He only grins wider, eyes glittering with unrepentant joy like twin amber lanterns. “Maybe I hoped,” he murmurs, voice muffled against my skin, warm breath seeping between my fingers, “but the universe delivered.”

We ride the closest cloud we see, a wispy chariot that billows beneath our weight. Phoenixes aren’t cloud-jumpers like the Celestials. And it shows in every catastrophic moment of our descent. We crash into the peach orchard with all the grace of a dropped fruit basket; the cloud dissipating beneath us like sugar in hot tea.

I land stomach-first, flat against the earth, the impact forcing air from my lungs in an undignified whoosh. My hair spills over my face, jade pins askew and dangling like broken antennae. My outer robe, once pristine azure silk, is bunched up to the backs of my knees, exposing pale calves to the caress of grass and air. I’m absolutely covered in peach blossoms — delicate pink petals clinging to my sleeves, stuck in my hair like snowflakes, crushed beneath my palms into fragrant smears.

Ruilin doesn’t look much better. He’s seated squarely on his rump, long legs spread beneath a disheveled outer robe that’s ridden up around his hips, revealing the fine linen of his undergarments. One sleeve is ripped, hanging by a few golden threads off his shoulder like a surrendering flag. His topknot has slipped to a precarious angle, held together more by faith than by the jade pin that now dangles precariously near his left ear.

He blinks slowly, dark lashes fluttering against high cheekbones. Shakes his head side to side, like a stunned bird trying to reorient itself after striking glass. Stares at me with wide eyes the color of autumn honey, as if questioning reality itself.

“You need to work on your landings,” I bark, low and snappy, flipping a curtain of ink-black hair from my face where it clings to my sweat-dampened cheeks.

That’s all it takes. We look at each other — truly look — and lose it completely.

Ruilin’s upper body folds over as he grabs his stomach, laughter pouring out of him in uncontrollable waves that ripple through his shoulders and chest. He rolls sideways into a drift of pale pink blossoms, scattering them like confetti in a whirlwind, his torn sleeve trailing in the grass.

And I crack too — laughing so hard my lungs burn for air. My body convulses with it, head thrown back until my loosened hair sweeps the ground as I collapse into the sweet-scented grass beside him, tears streaming down my temples, helpless in the face of our shared absurdity.

The orchard, once a place of stillness and sacred silence where immortals tread with reverence, now echoes with our laughter — loud, bright, and utterly undignified, bouncing between ancient trunks and startling a pair of crimson birds into flight. Yet I’ve never felt more alive than in this disheveled, petal-strewn moment.

Our laughter fades slowly — not all at once, but in hiccuping waves, like a storm finally softening to rain. I’m lying on my side now, one cheek pressed to the warm grass, still giggling under my breath. My ribs ache. My eyes are wet.

Ruilin is beside me, propped up on one elbow, watching me with a kind of wonder that makes my skin prickle with awareness. The sunlight filters through the ancient orchard canopy, dappled gold and blush pink, casting dancing shadows over his torn silk sleeve and crooked topknot where loose strands of hair curl against his damp neck.

Without a word, he leans closer, close enough that I catch the scent of crushed peach blossoms on his breath. His fingers reach out, slow and careful as a calligrapher’s, and pluck a pale pink blossom tangled in the sweat-dampened hair near my ear. He twirls it once between his long, elegant fingers, the petal edges bruising slightly at his touch, before tucking it gently behind my jade hairpin, righting it with a precision that makes my pulse flutter. “There you go Ice Princess,” he says softly, his voice like honey poured over warm stones. “Back to terrifying.”

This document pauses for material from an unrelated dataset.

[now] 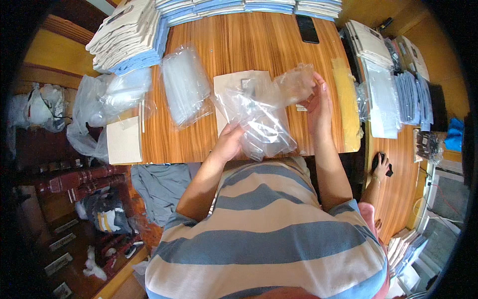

I scoff, the sound catching on the rawness in my throat. There’s something in the way he looks at me—not reverent or awestruck, but known—his eyes tracing the curve of my cheek, the flush spreading down my neck. As if he sees every part of me, the flustered and the furious, the graceful and the graceless… and still chooses me, grass stains and all.

“You laugh like you’ve never allowed yourself to,” he murmurs, his thumb brushing a fallen eyelash from my cheekbone. “Like your soul’s been waiting for it, storing it up like winter honey.”

I turn my face away, suddenly too full of feeling to meet his eyes, my lashes heavy with unshed tears. “Maybe I have.”

His hand finds mine again—less urgent now, just a steady warmth threading between our fingers, his calluses catching slightly on my softer skin.

“I hope,” he says, voice quieter than breath, barely disturbing the petals between us, “that you never forget how this felt.”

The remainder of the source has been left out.